Onward, to Albany!

Tompkins Legislature urges TCIDA expansion

by Robert Lynch; February 22, 2025

The Ithaca Board of Education wants its voice to be heard.  So does the Town of Enfield.  But first, New York lawmakers must grant their consent.  And this week the Tompkins County Legislature took a needed step toward making that happen.

Addressing the Legislature: “This is giving many voices a chance to be heard.”

By its unanimous vote February 18th—Ulysses’ Anne Koreman was excused, but had previously stated her support—the Tompkins County Legislature endorsed and forwarded to our state Senator and Assemblymember a request for so-called “Home Rule” legislation that would expand membership in the Tompkins County Industrial Development Agency (IDA).  It would raise membership from seven people to nine.

More than just adding chairs around the table, the enlargement is seen by some as a tool to infuse wider community input into the agency’s decisions, particularly those involving tax abatements granted for housing developments and solar farms.

“This is diversity.  This is inclusion.  This is giving many voices a chance to be heard,” this writer, Enfield Councilperson Robert Lynch, addressed the issue at the meeting’s start.  The Enfield Town Board had adopted its own resolution in January calling for local and state lawmakers to expand the IDA by the two extra seats.  The Enfield resolution would assign one of those two positions to someone who would represent rural towns and villages.

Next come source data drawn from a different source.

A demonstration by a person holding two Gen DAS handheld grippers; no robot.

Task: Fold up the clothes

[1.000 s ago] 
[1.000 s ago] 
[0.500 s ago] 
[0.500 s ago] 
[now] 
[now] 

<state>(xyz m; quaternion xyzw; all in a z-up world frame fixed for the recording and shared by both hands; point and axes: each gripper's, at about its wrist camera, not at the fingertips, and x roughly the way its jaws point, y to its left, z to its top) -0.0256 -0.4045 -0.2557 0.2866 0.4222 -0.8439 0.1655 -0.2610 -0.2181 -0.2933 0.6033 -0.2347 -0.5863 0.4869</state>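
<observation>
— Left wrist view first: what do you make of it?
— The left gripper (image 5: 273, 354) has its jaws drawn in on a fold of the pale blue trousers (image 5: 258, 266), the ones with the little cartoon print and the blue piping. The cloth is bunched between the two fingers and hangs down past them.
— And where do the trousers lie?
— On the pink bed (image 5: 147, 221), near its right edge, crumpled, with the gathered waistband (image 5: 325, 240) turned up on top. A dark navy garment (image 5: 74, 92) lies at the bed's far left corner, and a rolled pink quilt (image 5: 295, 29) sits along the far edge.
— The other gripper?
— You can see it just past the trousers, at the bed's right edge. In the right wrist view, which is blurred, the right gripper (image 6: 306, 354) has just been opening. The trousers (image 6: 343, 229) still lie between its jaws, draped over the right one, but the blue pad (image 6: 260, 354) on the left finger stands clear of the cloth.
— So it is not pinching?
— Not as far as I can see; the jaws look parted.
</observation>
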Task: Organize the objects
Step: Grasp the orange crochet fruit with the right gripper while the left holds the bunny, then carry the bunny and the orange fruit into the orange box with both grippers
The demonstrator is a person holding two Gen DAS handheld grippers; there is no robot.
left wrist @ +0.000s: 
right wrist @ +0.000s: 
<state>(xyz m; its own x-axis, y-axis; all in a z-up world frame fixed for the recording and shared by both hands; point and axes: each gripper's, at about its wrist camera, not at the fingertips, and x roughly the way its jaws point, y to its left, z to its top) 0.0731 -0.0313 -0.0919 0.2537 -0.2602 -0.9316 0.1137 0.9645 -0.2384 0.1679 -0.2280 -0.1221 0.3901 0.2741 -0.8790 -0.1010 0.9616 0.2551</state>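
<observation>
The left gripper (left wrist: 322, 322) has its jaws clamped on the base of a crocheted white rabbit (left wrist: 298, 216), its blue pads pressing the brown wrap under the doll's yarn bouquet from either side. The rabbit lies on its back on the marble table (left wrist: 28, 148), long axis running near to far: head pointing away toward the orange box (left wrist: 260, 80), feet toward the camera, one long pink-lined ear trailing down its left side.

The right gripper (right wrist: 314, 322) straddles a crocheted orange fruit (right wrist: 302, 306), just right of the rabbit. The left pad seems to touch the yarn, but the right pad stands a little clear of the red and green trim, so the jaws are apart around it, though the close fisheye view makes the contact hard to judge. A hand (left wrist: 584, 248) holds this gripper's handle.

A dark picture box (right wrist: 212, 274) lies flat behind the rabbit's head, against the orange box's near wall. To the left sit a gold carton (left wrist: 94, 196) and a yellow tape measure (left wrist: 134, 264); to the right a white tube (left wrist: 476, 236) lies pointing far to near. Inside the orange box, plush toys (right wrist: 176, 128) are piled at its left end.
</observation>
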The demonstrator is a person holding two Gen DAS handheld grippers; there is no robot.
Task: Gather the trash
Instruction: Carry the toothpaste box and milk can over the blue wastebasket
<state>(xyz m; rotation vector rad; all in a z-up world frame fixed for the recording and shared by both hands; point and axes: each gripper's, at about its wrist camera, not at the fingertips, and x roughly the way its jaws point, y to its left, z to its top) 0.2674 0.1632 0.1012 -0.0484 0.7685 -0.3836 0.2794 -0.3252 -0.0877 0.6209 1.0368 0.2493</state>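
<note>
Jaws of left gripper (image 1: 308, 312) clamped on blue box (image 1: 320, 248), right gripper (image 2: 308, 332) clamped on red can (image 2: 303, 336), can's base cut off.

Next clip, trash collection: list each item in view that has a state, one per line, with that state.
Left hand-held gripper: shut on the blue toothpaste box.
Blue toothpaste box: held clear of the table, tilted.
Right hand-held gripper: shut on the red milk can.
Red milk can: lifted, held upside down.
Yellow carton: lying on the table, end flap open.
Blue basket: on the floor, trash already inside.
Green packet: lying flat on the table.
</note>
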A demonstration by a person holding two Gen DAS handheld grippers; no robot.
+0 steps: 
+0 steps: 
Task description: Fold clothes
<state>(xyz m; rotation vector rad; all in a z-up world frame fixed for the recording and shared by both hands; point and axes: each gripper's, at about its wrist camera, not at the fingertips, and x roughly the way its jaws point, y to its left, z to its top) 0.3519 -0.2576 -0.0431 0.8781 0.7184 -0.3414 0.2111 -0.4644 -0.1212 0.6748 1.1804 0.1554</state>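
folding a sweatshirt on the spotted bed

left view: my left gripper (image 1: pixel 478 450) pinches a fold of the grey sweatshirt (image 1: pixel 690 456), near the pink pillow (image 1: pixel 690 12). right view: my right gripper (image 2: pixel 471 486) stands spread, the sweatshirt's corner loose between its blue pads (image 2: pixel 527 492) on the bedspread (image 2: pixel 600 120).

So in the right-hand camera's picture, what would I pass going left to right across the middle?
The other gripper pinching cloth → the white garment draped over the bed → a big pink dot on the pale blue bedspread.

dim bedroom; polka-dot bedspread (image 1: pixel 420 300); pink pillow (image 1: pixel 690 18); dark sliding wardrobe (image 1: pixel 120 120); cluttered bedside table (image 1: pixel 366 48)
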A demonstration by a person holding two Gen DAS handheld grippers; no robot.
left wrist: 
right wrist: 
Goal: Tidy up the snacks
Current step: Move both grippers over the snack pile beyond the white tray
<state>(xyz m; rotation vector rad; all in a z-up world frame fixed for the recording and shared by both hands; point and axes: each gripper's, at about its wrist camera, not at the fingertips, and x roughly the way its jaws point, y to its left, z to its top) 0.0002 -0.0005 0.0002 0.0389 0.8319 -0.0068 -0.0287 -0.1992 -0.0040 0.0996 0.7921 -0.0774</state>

The IDA board has long remained at seven members.  And it will take an act of the New York State Legislature to change that.  The current expansion initiative began last November when the Ithaca Board of Education recommended legislators take steps to grant it—or some other Tompkins County school district—a single seat at the table.  Momentum behind the expansion has grown ever since.

When the current expansion plan cleared a County Legislature committee February 5th, at least one legislator, Ithaca’s Rich John, who doubles as the IDA current Chair, expressed misgivings.  He feared that a school district representative would become a roadblock, a person repeatedly vetoing otherwise-worthy IDA initiatives.  John repeated his concerns to the full Legislature this past Tuesday, yet added his affirmative vote, nevertheless.

“I’m willing to vote for this resolution,” John assured legislators, “but I do have real concerns.”  Emails he’d received in the resolution’s support had alleged “the IDA has undermined the schools,” John reported. 

Legislator John: “I do have real concerns.” Will a school board member simply vote No?

“It’s just absolutely untrue,” the Ithaca Democrat said of the critical assertion.  “Pardon me, I don’t want to get hyper-political here, but it’s like listening to our president talk about tariffs and who pays for them.  People say things that are just not true,” John stated.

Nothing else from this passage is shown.